Is that correct? Normally in osmosis water will cross the membrane to equalize concentration of ions right?
Say sodium and water passes equally well, there will be a net flow of water one way, and a net flow of sodium the other way. Notice that the flow of water will make the water rise on the flow-to side, then pressure there will rise and oppose the flow.
humans are big membrane enclosed bags of mostly water, but also fats, proteins, etc. And some salts including sodium-salt. According to what I keep reading, none of that other stuff matters, only the sodium-salt and the water. Add a little salt to the big-garbage-bag-that-is-a-human, we are told, then you must add a ton of water to keep the salinity the same. How much? Till you are pissing clear, you're not done. Your body magically keeps every thing else in balance, but you need to manually intervene by overconsuming water. And I just don't believe this could be the case, it's just the "drink lots of water" meme repackaged.
"what is the harm" or "why" is never addressed.
Only one? As the Pythons would say, 'Looxury!'
Tea or coffee, same story. OTOH, if this theory's right, I'll be complaining a lot longer. (And getting better at it.)

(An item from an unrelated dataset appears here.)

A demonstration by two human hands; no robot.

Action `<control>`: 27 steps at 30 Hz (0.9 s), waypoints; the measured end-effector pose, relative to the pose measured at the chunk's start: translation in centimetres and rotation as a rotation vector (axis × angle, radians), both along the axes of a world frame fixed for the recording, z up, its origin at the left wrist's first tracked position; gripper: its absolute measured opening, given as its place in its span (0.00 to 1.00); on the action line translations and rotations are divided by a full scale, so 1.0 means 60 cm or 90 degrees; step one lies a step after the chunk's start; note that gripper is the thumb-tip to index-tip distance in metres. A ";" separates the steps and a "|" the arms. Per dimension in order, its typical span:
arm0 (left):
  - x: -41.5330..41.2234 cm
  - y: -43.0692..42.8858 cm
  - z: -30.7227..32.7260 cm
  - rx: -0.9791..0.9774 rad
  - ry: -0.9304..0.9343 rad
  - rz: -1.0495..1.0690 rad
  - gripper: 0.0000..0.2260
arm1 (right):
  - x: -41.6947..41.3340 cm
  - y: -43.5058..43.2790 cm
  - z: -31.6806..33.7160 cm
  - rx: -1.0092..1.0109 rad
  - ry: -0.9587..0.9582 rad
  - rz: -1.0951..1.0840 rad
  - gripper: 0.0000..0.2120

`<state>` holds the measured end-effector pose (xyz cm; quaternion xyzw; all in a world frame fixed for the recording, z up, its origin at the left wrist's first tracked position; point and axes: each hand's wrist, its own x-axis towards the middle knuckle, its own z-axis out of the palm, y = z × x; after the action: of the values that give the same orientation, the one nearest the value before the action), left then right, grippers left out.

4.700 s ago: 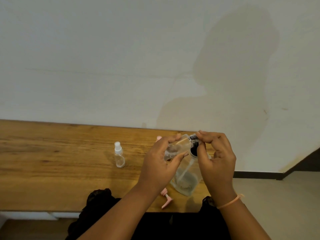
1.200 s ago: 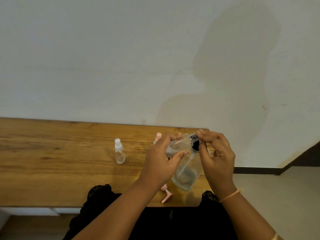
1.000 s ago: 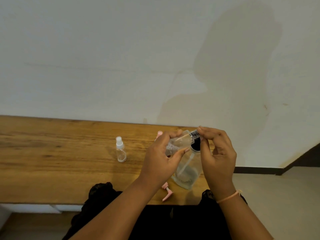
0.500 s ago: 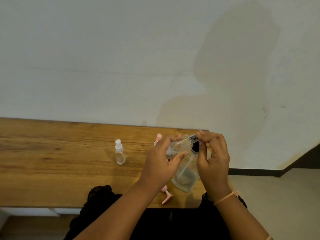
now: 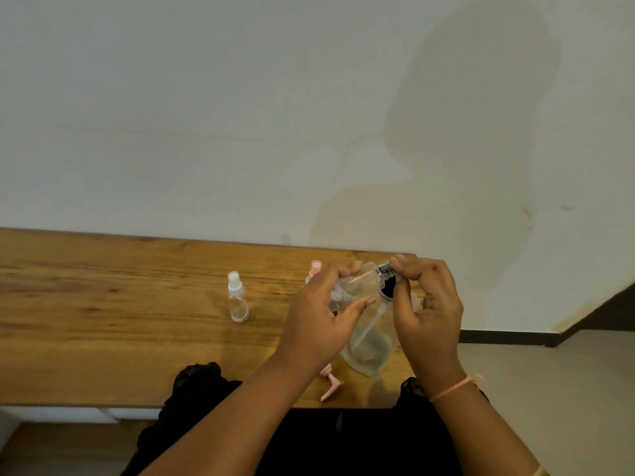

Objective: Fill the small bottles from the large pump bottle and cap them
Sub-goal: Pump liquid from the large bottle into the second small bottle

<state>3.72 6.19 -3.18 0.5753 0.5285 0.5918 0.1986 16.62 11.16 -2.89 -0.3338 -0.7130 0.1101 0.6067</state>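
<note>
Small clear bottle (image 5: 354, 286) is held tilted, body wrapped by curled left hand (image 5: 319, 324); black cap (image 5: 387, 286) at its neck is pinched by right hand (image 5: 426, 310) thumb and fingertips. Large bottle (image 5: 371, 345) is stood just below the grip on table (image 5: 103, 321); spray bottle (image 5: 237, 300) well left.

Long brown wooden table with a grained top (image 5: 103, 338), far edge against the wall. Small clear plastic spray bottle with a white nozzle (image 5: 237, 300) upright near mid-table, standing alone. To its right, a small bottle with a pink top (image 5: 315, 267), mostly hidden. Large clear plastic bottle (image 5: 369, 348) stands towards the right end, near the front. Pink plastic pump head (image 5: 330, 384) lies just beside it at the front edge.
</note>
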 end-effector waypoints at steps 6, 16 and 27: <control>-0.001 -0.003 0.000 -0.007 -0.005 -0.003 0.15 | 0.000 -0.005 0.001 -0.001 0.005 0.010 0.10; 0.001 -0.005 0.009 0.031 -0.011 0.012 0.20 | 0.004 -0.008 0.017 0.037 -0.061 -0.052 0.10; 0.000 -0.004 0.002 0.012 -0.011 0.006 0.19 | 0.005 -0.007 0.007 0.035 -0.048 -0.037 0.10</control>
<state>3.74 5.97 -3.09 0.5698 0.5238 0.6025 0.1948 16.94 10.71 -2.45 -0.3414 -0.7284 0.0603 0.5910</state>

Careful going too low sodium. And high fiber + dehydration can result in constipation. That said, it sounds like you may well be getting a good amount of water from the vegetables themselves, depending on what form you're eating them in.

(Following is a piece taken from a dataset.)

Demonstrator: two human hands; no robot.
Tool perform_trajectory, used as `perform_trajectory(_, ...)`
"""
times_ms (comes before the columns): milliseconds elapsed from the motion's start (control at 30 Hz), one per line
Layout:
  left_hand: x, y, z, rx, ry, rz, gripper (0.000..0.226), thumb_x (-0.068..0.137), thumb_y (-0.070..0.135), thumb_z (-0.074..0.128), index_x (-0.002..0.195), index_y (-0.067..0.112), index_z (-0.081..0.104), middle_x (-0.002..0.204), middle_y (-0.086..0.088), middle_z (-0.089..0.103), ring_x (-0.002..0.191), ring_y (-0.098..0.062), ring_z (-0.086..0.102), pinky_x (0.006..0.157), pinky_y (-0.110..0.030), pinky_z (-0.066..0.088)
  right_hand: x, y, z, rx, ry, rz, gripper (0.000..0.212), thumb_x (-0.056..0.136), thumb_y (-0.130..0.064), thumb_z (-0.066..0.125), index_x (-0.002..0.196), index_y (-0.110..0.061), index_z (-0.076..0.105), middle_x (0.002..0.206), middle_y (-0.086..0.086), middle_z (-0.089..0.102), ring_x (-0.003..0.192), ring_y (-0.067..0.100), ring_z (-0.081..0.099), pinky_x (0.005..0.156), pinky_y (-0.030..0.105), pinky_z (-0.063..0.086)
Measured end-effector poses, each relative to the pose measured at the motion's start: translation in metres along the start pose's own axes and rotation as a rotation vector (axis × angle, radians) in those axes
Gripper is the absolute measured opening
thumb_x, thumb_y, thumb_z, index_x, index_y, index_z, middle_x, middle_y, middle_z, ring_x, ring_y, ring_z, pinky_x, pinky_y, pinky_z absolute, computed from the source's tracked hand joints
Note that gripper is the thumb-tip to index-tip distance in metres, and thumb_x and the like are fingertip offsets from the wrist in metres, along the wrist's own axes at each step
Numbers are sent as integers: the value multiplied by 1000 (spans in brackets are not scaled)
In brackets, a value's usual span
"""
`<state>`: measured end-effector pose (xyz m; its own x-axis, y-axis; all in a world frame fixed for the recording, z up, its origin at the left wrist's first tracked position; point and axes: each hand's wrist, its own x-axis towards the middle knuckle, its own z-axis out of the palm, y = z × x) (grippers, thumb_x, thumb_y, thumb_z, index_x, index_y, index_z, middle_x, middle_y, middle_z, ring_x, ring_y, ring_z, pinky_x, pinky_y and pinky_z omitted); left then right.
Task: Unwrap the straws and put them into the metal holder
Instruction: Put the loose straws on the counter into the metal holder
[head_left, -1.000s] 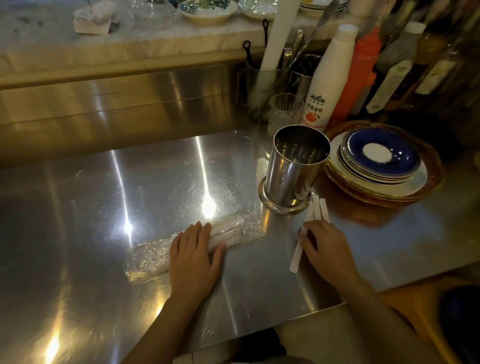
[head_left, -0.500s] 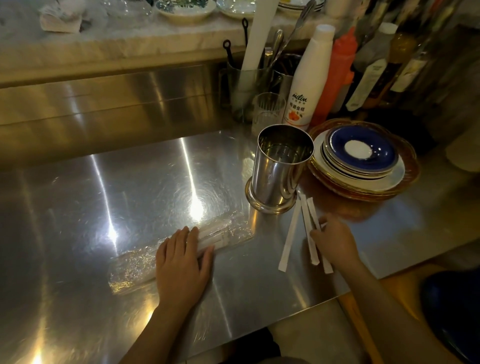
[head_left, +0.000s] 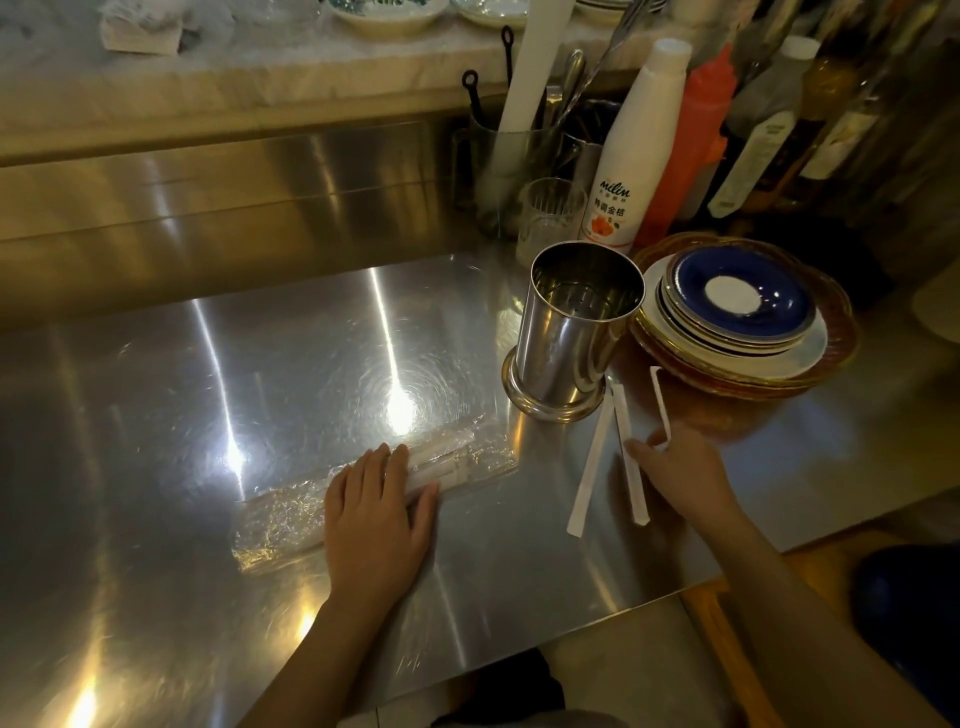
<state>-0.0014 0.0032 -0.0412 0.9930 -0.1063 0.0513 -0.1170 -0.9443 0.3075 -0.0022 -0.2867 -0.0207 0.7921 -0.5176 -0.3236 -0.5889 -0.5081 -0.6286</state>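
Note:
An empty metal holder (head_left: 574, 332) stands upright on the steel counter (head_left: 260, 364), right of centre. A clear plastic bag of straws (head_left: 291, 512) lies flat in front of it, with my left hand (head_left: 379, 519) pressed palm-down on its middle. Two paper-wrapped straws (head_left: 589, 470) lie loose on the counter below the holder. A third wrapped straw (head_left: 660, 402) is pinched by the fingertips of my right hand (head_left: 680, 475) and its far end is raised off the counter, pointing toward the plates.
A stack of plates (head_left: 737, 312) with a blue saucer on top sits right of the holder. Behind stand a small glass (head_left: 550, 218), a white bottle (head_left: 636, 150), an orange bottle (head_left: 693, 140), a utensil jar (head_left: 511, 156) and dark bottles. The counter's front edge runs by my arms.
My right hand spread the wrapped straws apart, slid right and picked one up, lifting its far end. My left hand stayed flat on the bag.

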Motion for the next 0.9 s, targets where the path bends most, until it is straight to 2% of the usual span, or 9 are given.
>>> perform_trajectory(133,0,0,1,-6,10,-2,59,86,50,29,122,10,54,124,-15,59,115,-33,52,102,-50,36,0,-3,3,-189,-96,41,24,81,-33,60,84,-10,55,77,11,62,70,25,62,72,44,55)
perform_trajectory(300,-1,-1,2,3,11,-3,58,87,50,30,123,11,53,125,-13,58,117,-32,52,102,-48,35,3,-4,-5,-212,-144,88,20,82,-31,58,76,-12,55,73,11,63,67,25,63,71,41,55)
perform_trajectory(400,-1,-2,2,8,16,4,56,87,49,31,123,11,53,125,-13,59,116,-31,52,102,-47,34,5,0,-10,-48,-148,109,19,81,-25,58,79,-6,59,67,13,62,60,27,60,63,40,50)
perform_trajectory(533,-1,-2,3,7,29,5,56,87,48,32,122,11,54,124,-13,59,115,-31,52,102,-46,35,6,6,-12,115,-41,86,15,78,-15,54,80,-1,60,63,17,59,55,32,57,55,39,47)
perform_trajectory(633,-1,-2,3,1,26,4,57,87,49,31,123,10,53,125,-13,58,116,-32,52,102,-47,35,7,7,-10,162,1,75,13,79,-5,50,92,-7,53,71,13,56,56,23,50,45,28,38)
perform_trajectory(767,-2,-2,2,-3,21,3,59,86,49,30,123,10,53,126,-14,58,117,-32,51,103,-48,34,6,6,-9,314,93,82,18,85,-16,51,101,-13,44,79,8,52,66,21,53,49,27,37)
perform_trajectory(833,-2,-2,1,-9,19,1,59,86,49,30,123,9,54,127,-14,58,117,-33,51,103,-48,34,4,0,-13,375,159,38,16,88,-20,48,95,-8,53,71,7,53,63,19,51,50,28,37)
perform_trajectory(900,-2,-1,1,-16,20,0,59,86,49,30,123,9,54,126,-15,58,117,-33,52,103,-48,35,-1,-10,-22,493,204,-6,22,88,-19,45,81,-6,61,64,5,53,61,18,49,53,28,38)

The RDA for calcium is about 1.2g per day and magnesium is about 420 mg. It's hard to think of a way that the 24 mg calcium (2% of RDA) in a cup of bottled water and 5 mg of magnesium (1.1% of RDA) could have any effect at all compared to the massive amount in food. I guess if you were marginal on your doses of those minerals it could add up, but I can't think of a way deionized or distilled water could actually be harmful.
Disclaimer: I drink reverse osmosis water every day with a ppm of about 8 compared to my tap which is 100 ppm. Rainwater varies but is probably about 8 ppm. :)

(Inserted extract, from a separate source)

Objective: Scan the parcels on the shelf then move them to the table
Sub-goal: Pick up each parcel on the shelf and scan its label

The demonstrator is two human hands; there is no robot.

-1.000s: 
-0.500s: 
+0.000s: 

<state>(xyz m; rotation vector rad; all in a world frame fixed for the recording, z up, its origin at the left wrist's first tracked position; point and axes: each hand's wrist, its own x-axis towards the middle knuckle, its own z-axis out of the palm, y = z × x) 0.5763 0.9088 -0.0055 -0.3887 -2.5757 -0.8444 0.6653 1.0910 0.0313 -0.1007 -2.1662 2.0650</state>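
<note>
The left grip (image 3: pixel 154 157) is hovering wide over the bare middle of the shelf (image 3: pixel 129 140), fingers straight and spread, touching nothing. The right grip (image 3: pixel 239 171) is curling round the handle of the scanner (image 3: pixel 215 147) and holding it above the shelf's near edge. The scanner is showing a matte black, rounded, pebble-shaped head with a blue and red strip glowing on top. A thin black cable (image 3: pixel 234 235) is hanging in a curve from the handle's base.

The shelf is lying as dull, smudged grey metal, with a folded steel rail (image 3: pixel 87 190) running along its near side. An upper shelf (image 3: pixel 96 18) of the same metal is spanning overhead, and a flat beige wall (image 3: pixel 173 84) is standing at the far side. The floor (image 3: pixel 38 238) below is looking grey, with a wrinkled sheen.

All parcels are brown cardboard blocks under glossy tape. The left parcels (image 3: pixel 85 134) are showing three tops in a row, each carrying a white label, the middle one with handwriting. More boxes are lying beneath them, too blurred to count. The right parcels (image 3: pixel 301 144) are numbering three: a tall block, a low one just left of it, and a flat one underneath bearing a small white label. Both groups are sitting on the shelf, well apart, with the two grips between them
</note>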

Your point about diet is reasonable, but I still think it's probably "easier" to get it right in the water. No need for the body to move stuff to the kidneys if the water's already got some in it!
>Disclaimer: I drink reverse osmosis water every day with a ppm of about 8 compared to my tap which is 100 ppm. Rainwater varies but is probably about 8 ppm. :)
Parts per million of what? Maybe I'm stupid and that stands for "particles per milliliter"?
But I'm not convinced that "drinking water" is a significant contributor of minerals to the human diet.
My instinct (not a nutritionist!) is that there are far more accumulated minerals in the plant and animal "apex hydrators" that I eat than I could get directly from water. And I probably drink a lot more direct water than most people do.
The anti-DW "leaching" argument is that you have the minerals in your body already through other sources and accumulation, and when you drink DW (yuck anyway), it has so much capacity to dissolve things that it leaches necessary stuff from you. The counterargument is that most of the incorporated minerals aren't coming out of your organs easily, so DW mostly sucks up bad stuff that you'd probably excrete most of anyway, but every little bit helps. These both seem flawed to me!
I'm not talking about minerals in drinking water being a nutritional supplement. I'm talking about your kidneys not being able to block minerals from leaving in your urine. Any water coming in with absolutely no mineral content means a net loss on the other end.
I don't think I'm claiming that. I'm sure kidney functions work so long as some salts get in 'em, whether dietary or water intake, I just suspect that the body expects the minerality to already be in the water directly, because the vast majority of non-human-curated drinking water seems to be that way.
I think that the Maya mainly relied on capturing rainwater for their water needs. I assume this would have included drinking water.